Si tuviese que definir en pocas palabras la banda sonora de la película maldita por excelencia, diría que es muy interesante. David Mansfield solo tenía veintitrés años cuando entró a formar parte del elenco de La puerta del cielo, y lo hizo más que nada por ser el novio de la diseñadora de producción Joann Carelli, quien a su vez era muy amiga del director Michael Cimino.

Eso lo explicaría todo, pero Mansfield tampoco era un «piernas»: de reconocido talento y gran conocedor de la música folk y tradicional americana, no era ni veinteañero cuando empezó a colaborar con Bob Dylan, siendo elegido por el propio artista para formar parte de la banda que le acompañaría en su gira mundial de 1975. Por entonces Cimino solía otorgar roles importantes a gente con poca o nula experiencia en el cine y Mansfield tendría el suyo como autor de la banda sonora de su nueva película, faceta en la que debutaba. Quería hacerlo a lo grande aprovechando la ambición de un proyecto que en la mente de su director y guionista aspiraba a convertirse en una de las mayores epopeyas cinematográficas de la historia.
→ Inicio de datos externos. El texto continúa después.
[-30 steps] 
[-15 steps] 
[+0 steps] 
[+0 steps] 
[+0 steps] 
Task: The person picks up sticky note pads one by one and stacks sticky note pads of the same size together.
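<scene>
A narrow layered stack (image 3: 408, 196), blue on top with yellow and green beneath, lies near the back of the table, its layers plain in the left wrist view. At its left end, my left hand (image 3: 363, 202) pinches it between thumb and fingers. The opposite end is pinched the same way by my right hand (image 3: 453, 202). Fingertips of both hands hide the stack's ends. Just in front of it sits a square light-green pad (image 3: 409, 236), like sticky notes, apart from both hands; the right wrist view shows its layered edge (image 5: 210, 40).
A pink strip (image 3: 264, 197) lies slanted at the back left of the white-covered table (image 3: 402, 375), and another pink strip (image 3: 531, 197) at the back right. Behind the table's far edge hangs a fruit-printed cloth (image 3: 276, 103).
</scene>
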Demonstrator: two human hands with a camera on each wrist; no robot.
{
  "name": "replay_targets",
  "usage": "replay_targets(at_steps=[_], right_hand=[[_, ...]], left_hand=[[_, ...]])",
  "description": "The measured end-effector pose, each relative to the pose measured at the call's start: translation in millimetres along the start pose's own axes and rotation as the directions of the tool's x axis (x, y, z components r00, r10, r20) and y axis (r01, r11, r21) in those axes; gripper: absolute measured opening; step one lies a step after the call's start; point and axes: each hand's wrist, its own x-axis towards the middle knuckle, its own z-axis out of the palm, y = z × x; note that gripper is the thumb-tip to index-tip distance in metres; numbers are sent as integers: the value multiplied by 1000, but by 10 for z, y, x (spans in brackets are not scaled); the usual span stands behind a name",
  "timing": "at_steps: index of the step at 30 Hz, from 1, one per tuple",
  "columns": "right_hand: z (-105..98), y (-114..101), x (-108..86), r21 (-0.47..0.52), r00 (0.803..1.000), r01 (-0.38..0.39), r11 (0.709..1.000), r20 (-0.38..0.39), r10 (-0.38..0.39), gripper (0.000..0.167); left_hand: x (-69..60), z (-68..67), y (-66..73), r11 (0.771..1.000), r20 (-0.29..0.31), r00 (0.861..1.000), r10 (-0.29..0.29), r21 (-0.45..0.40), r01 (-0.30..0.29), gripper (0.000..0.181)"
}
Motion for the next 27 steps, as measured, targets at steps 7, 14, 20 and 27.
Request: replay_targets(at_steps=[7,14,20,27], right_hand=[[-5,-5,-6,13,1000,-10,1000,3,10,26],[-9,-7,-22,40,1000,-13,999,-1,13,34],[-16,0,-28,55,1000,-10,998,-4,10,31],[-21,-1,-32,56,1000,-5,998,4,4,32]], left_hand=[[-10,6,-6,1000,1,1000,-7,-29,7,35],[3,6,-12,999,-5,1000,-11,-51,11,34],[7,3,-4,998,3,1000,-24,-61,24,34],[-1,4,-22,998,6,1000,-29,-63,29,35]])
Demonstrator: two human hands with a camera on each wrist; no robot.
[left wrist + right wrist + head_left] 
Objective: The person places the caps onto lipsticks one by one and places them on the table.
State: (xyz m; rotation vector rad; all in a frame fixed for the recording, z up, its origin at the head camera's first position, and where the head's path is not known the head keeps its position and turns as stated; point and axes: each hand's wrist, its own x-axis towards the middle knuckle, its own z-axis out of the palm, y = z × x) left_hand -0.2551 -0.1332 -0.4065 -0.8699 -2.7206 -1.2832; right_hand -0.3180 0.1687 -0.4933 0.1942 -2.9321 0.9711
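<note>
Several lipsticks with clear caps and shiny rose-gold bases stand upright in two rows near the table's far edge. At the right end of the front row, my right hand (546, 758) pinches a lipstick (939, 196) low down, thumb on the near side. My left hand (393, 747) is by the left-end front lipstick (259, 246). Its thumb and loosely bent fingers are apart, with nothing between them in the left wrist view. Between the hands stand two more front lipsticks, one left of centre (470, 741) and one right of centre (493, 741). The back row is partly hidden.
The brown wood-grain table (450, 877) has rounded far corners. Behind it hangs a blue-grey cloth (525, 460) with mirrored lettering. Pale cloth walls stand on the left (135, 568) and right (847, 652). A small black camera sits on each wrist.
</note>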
Acabó siéndolo, pero no en el sentido que todos esperaban, y pese a ser la música una de las pocas cosas salvables de aquel disparate, la carrera en el cine del pobre Mansfield jamás levantaría cabeza, afectada por un desastre cuya onda expansiva le alcanzaría hasta en forma de Razzie. Más allá de convertirse en el músico de cabecera del propio Cimino y compartir su malditismo en películas buenas pero que no iba a ver ni el Tato, el compositor se ha pasado las casi cuatro décadas transcurridas desde el estreno de La puerta el cielo trabajando en producciones de segunda. Fuera del cine le ha ido mejor: fue miembro fundador de The Range, la banda de Bruce Hornsby responsable de The Way It Is una de las canciones más emblemáticas de los ochenta, y aparte de seguir colaborando con Dylan ha trabajado con artistas de la talla de Jhonny Cash, Sam Phillips y hasta con Spinal Tap.

Nada puede compararse a la oportunidad de colaborar con esta gente. Absolutamente NADA.

La BSO de La puerta del cielo destaca por su intimismo, en consonancia al tono que Cimino quería darle a su película, perceptible desde los mismos créditos iniciales, prescindiendo de la grandilocuente música orquestal que cabría esperar en una superproducción del calibre de esta. Siendo una película que, como El cazador, tiene que ver con inmigrantes del Centro y Este europeo que intentan hacerse un hueco en la llamada «tierra de las oportunidades», la música está muy influenciada por la tradicionalmente asociada a esa zona del mundo, constituyendo la polka y el vals ejes básicos de numerosas piezas, adaptadas para la ocasión con los aires típicos del folk americano, lo que convierte a esta BSO en una fusión de estilos quizá algo chocante en ocasiones (llega a incluir una versión country de El Danubio Azul), pero que igualmente regala bellos momentos para el recuerdo.

Cimino consideraba vital el aporte de la música para dar veracidad a la película y no dudó en contar hasta con los miembros de la banda de Kris Kristofferson (el protagonista, músico antes que actor), pero estaba tan contento con el trabajo de su músico titular que le regaló una larga escena en la que comparte protagonismo con las estrellas del filme. El aniñado David Mansfield dio el pego como hábil violinista subido a unos patines, pero para su desgracia los cabrones de United Artist arrojaron la escena entera al suelo de la sala de montaje y no pudo verse hasta varios años después, cuando las televisiones por cable empezaron a emitir el montaje inicialmente previsto por Cimino de 219 minutos, luego reducido a 216 suprimiendo el intermission incluido en la última edición de la BSO, la completa, que es la que yo tengo.

Cientos de horas de ensayo a la mierda.

En resumen, una banda sonora bien hecha, que peca no obstante de repetitiva por el abuso que hace de algunas melodías concretas pero no por ello carece de grandes momentos. Especialmente en su inicio, gracias al partido que los músicos sacan de la combinación de guitarras, violines, mandolinas y mandoloncelos para crear una atmósfera evocadora y singular, capaz de transportarte a la era inmediatamente posterior al Far West cuando Estados Unidos, sin haber dejado aún de ser un país de indios y vaqueros, se preparaba para dar el salto que a primeros del siglo XX le auparía al rango de las grandes potencias mundiales. Un salto que a muchos de los ilusionados inmigrantes que con su esfuerzo contribuyeron a darlo, no les saldría gratis.